Buenos Aires (taz) – Der Deutschen liebste Dinge lassen sich auch ganz gut im Ausland verkaufen: Autos und Bier gehören zu den größten Erfolgen der deutschen Industrie in Argentinien. Allein Daimler Benz (118 Millionen Dollar) und Volkswagen (263 Millionen) machten knapp die Hälfte der deutschen Investitionen in Argentinien in den vergangenen zwei Jahren aus. Warsteiner steckte 80 Millionen in ihre argentinische Tochtergesellschaft Isenbeck und wurde damit zu einer der größten Bierbrauereien des Landes. In Lateinamerika fließen nur nach Brasilien und Mexiko mehr deutsche Investitionen.
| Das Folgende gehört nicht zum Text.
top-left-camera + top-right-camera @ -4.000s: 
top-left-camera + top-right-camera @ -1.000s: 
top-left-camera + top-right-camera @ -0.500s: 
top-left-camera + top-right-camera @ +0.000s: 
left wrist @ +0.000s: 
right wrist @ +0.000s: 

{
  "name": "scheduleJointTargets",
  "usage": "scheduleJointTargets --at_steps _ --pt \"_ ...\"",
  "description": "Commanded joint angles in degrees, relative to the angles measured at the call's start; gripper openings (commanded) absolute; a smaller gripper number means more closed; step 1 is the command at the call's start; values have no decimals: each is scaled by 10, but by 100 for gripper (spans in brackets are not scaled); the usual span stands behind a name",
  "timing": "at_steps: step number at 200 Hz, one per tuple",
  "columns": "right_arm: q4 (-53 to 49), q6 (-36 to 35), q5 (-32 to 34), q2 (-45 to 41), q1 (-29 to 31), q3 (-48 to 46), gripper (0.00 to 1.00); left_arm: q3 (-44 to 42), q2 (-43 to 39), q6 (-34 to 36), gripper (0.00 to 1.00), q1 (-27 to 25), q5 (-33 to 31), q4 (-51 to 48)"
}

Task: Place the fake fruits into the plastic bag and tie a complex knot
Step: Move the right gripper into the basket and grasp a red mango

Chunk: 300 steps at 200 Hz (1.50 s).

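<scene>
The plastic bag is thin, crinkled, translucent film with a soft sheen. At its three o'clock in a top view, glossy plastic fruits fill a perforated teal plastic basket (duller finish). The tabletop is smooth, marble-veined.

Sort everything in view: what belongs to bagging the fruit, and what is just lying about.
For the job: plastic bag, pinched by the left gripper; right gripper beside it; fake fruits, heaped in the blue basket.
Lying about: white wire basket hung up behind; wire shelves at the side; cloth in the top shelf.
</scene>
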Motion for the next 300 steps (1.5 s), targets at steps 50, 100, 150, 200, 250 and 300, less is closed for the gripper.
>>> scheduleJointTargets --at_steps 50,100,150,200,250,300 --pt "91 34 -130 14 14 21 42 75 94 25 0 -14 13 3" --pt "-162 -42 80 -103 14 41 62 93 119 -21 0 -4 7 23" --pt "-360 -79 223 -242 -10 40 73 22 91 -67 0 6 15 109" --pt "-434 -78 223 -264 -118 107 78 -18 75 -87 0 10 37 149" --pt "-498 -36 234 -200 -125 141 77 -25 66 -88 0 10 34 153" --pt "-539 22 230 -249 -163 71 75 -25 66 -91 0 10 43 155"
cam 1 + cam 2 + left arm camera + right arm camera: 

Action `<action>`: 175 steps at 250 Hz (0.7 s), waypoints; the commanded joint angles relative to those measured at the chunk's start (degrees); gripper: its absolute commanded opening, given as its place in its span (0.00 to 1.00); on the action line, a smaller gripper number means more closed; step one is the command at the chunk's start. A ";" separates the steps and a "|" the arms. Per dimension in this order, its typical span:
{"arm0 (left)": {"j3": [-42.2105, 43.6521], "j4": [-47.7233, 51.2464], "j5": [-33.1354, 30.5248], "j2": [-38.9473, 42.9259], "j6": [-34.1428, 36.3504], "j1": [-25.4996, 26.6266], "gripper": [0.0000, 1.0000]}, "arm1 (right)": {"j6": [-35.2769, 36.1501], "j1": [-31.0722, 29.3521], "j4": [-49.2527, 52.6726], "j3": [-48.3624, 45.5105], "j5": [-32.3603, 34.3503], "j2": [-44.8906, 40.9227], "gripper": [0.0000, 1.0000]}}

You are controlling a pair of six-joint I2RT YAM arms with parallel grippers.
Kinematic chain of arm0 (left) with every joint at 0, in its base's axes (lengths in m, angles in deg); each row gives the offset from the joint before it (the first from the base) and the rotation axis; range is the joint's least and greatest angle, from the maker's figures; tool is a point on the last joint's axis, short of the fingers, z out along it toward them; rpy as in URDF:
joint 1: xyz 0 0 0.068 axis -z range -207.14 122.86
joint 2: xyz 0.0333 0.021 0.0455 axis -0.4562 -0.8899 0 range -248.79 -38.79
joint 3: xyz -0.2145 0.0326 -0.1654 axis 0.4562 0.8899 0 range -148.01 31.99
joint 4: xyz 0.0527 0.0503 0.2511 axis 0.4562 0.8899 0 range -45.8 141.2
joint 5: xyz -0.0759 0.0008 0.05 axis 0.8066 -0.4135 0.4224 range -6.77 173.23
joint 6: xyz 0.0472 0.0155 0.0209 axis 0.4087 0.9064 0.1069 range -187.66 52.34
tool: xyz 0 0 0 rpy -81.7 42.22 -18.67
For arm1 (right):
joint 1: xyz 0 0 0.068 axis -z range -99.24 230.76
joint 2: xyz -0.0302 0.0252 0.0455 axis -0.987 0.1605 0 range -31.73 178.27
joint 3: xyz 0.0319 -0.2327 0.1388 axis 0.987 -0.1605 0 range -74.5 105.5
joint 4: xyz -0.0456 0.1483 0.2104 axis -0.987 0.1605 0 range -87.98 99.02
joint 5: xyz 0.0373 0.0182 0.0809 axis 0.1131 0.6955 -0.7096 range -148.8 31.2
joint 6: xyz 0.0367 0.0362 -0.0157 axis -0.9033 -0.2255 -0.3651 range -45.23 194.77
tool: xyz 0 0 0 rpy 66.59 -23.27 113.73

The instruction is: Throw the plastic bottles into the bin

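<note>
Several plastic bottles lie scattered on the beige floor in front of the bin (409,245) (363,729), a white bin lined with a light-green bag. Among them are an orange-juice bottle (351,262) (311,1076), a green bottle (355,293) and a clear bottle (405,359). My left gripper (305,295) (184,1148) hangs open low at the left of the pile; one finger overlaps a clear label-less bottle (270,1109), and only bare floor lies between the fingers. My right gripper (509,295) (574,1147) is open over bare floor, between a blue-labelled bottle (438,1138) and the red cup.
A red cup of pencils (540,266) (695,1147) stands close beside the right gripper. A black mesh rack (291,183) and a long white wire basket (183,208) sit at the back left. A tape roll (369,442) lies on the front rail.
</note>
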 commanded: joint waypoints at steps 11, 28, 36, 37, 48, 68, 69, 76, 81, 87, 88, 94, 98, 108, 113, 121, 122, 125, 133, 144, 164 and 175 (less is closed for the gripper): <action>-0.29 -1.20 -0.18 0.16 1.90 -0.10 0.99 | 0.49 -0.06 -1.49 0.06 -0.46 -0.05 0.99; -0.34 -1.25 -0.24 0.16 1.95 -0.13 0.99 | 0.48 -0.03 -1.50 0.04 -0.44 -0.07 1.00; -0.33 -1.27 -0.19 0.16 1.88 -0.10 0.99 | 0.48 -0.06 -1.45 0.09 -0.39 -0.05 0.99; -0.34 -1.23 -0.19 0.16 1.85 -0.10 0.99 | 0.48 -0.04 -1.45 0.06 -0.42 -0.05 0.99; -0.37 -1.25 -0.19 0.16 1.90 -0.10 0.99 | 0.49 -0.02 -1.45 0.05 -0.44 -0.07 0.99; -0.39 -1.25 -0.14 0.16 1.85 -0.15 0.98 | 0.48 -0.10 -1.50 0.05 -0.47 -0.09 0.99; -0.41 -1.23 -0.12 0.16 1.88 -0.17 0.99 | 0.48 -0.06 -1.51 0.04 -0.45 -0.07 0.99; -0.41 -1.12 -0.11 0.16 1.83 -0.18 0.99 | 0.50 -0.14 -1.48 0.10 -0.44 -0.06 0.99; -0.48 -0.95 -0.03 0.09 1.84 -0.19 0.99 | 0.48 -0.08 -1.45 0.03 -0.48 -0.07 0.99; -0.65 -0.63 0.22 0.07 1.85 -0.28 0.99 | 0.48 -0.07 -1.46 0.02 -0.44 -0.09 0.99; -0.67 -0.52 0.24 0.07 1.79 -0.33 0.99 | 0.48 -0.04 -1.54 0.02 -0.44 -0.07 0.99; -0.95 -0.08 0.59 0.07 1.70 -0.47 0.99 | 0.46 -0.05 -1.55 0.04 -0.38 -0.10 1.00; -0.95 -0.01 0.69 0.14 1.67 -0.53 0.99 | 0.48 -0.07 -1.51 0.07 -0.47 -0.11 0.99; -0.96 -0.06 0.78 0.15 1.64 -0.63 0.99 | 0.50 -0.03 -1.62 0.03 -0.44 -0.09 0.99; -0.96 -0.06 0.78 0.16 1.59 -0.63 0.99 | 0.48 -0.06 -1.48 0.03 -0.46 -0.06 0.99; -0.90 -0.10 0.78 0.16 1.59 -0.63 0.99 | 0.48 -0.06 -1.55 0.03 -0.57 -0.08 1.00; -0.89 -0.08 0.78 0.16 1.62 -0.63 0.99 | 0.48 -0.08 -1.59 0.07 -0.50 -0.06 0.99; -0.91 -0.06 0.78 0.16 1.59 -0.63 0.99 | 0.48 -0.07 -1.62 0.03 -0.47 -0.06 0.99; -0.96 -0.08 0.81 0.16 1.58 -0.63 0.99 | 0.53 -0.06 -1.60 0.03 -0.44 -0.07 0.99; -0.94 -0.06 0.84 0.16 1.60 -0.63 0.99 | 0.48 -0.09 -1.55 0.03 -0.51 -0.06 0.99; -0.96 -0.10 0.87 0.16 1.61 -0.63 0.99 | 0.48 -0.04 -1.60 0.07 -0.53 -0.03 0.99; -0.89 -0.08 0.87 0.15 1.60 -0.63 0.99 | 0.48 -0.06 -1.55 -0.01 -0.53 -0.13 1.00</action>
Doch außer solchen Großprojekten tut sich wenig. Das will Helmut Kohl mit seiner Lateinamerikatour ändern. Samstag nacht landete der Kanzler in Buenos Aires, der ersten Station seiner Hatz durch den Subkontinent. Ganze 36 Stunden bleibt er am Rio de la Plata, bevor es weiter nach Brasilien geht. Für das größte lateinamerikanische Land nimmt er sich gerade 18 Stunden Zeit. Dort will er sich auch erneut als Vorkämpfer für den Erhalt des Regenwaldes präsentieren. Rund 312 Millionen Mark zahlt die BRD für das internationale Pilotprogramm zur Rettung der brasilianischen Tropenwälder. Als letzte Station fliegt die Kanzler-Maschine Mexiko an.

Mit der Kohl-Reise wird das Lateinamerikakonzept der Bundesregierung vom vergangenen Jahr fortgesetzt, um verlorenen Boden gutzumachen. Zwar konnte sich die Bundesrepublik im Handel eine starke Position erkämpfen – Waren im Wert von zwei Milliarden Dollar tauschten Argentinien und Deutschland 1995 aus. Die BRD ist damit der wichtigste europäische Partner Argentiniens und der drittgrößte Zulieferer nach den USA und Brasilien. Dagegen machen argentinische Exporte nach Deutschland gerade mal die Hälfte der deutschen Exporte an den Rio de la Plata aus. Doch während die Konkurrenten aus den USA und Asien sich die Privatisierungsschnäppchen der lateinamerikanischen Staatsbetriebe unter den Nagel rissen, freuten sich deutsche Unternehmen lieber über den neuen Hinterhof in Osteuropa.

Unternehmen aus anderen Ländern, die wußten, wo sie zuschlagen mußten, verdienen sich heute eine goldene Nase. Die französische Télécom und die spanische Telefónica diktieren in Argentinien die Telefonpreise. Seit die Telefongesellschaft in privaten Händen ist, gehört Argentinien zu den Ländern mit den höchsten Telefongebühren der Welt. Ein Minute nach Deutschland kostet 5,30 Dollar. Damit solche Sahnetörtchen den Deutschen nicht noch einmal durch die Lappen gehen, reiste Postminister Wolfgang Bötsch im August nach Brasilien, um deutsche Interessen bei der bevorstehenden Privatisierung des brasilianischen Telekommunikationsmarktes anzumelden.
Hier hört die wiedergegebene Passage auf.